اللهمّ صلّ وسلّم وبارك على سيّدنا محمّد وعلى آله وأصحابه المجاهدين.

أمّا بعد: فأوصيكم وايّاي بتقوى الله، فانّها شعار المتّقين ووصيّة الله للنّاس أجمعين.

الله أكبر، الله أكبر، الله أكبرلا اله الاّ الله، والله أكبر ولله الحمد.

Hadirin yang sedang menghadap diri kepada Allah Maha Besar!

Tiap kali, kedatangan Idul Fitri disambut dengan takbir membahana, dalam alunan irama yang syahdu, menggema di udara, meresap di sanubari, sebagai ikrar pengakuan abdi yang merasa kecil di hadapan Allah Yang Maha Besar, sebagai dialog anta-ra makhluk dengan khaliknya, antara abdi dengan Ma’bud.

Berbagai penampilan manusia yang merasa diri ber-ldulfitri ataupun ber-lebaran, tampil di hadapan kita. Kita amati pria gagah, wanita jelita, dengan wajah ceria, pandangan cerah, senyum ramah, berhias-hias yang meriah, berbalut pakian serba indah. Kegembiraan membayang di wajah: Gembira karena penampilannya penuh pesona dan mampu mengundang kekaguman yang memandang; gembira kare­na hari-hari lapar telah lewat dan kini dapat lagi makan-minum di siang hari, berpesta pora dalam suasana ria -meriah, di tengah makanan melimpah-ruah.

Manusia itukah yang ber-idulfitri ?

Kita amati pula orang pada hari lebaran berhilir -mudik, “jauh teu bu­rung dijugjug, anggang teu burung diteang”, saling mengunjungi, saling berulur tangan, saling berkirim surat lebaran, ataupun melalui iklan lebaran, sambil berucap: “Selamat Ber-lebaran”, kadang diselundupi sikap pamer kelebihan diri ataupun “panasbaranan”.

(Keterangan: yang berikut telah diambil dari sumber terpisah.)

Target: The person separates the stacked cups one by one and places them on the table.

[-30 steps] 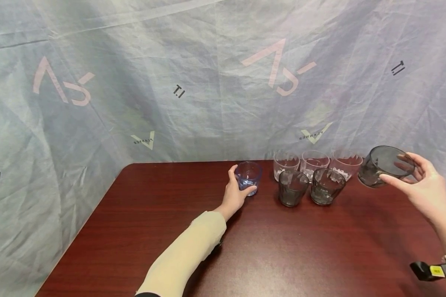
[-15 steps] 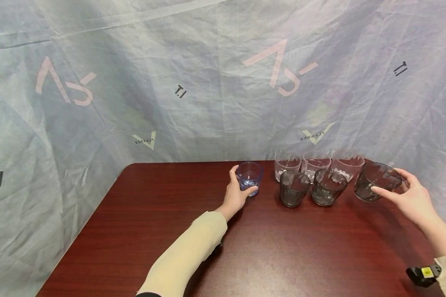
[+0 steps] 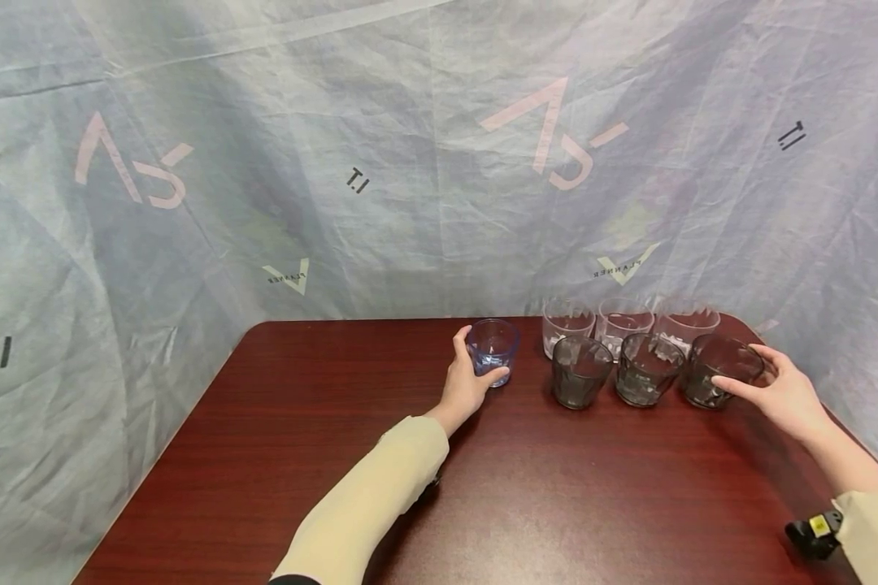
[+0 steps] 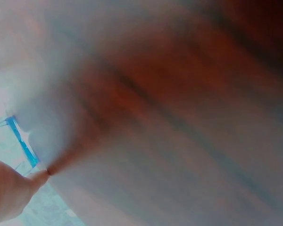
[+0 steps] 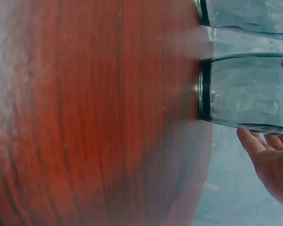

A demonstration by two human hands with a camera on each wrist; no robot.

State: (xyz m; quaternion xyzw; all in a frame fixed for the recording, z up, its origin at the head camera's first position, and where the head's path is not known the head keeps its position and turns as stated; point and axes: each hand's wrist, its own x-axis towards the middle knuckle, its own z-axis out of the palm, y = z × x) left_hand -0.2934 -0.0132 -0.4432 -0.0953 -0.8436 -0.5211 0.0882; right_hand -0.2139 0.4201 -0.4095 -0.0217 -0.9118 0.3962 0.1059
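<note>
My left hand (image 3: 467, 385) grips a blue-tinted glass (image 3: 493, 349) that stands on the table, thumb in front and fingers round its left side. In the left wrist view only part of that hand (image 4: 9, 190) and a blue edge of the glass (image 4: 22, 141) show. Over at the right, my right hand (image 3: 790, 396) holds a dark grey glass (image 3: 717, 370) between thumb and fingers. The right wrist view has this grey glass (image 5: 245, 92) with its base at the tabletop. It ends a row beside two more grey glasses, a middle one (image 3: 647, 374) and a left one (image 3: 580, 375).
Behind the grey row stand three clear glasses, a left one (image 3: 567, 321), a middle one (image 3: 624, 317) and a right one (image 3: 688, 321). They sit near the back edge of the dark red wooden table (image 3: 541, 487). A printed grey cloth (image 3: 410, 162) hangs directly behind.
My right hand has lowered the grey glass and brought it left, from the air down to the table beside the other grey glasses. My left hand stays on the blue glass.
</note>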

Itukah manusia yang ber-idulfitri ?

Kita temui pula orang berduyun-duyun mengunjungi kuburan, berbekal sebotol air dan segenggam kemenyan, sekantong kembang, menangisi nisan yang berlumut sambil berlutut…

Itukah manusia ber-idulfitri ?

Tidak jarang pula orang pada hari lebaran menghabiskan tabungan, “ngetrukeun eusi kanjut, dibelaan anjuk hutang”, untuk berpesta pora di hari yang datang hanya setahun sekali, menyatakan luapan kegembiraan, yang syukur sekarang telah dilarang digempitakan dengan letusan mercon dan petasan.

Itukah manusia berlebaran ?

الله أكبر، الله أكبر، الله أكبر ولله الحمد

Aneka cara orang meneriakkan kegembiraannya di hari seperti ini. Patutkah kita menyatakan kegembiraan dengan cara itu? Dari manakah kegembira­an dan keceriaan itu?

Seorang arif mengingatkan :

ليس العيد لمن لبس الجديد، ولكنّ العيد لمن كان طاعته يزيد.

Bukanlah Idulfitri itu bagi mereka yang sekedar berpakaian baru, melainkan Idulfitri tersilah bagi yang ketaatannya (kepada Allah) bertambah.

Tersirat dalam peringatannya itu, bahwa ber-Idulfitri tidak pertama-tama bertitikberatkan pada penampilan lahir yang selintas, melainkan menghujam ke dalam kedalaman lubuk kalbu. Peringatannya itu mengingatkan kita kepa­da sabda Nabi r:

انّ الله لاينظر الى صوركم ولا الى أجسامكم ولكن ينظر الى قلوبكم.

Sesungguhnya Allah tidak memandang kepada penampilan lahir kali­an atau penampilan badani kalian, melainkan Allah memandang kepada kandungan kalbu kalian.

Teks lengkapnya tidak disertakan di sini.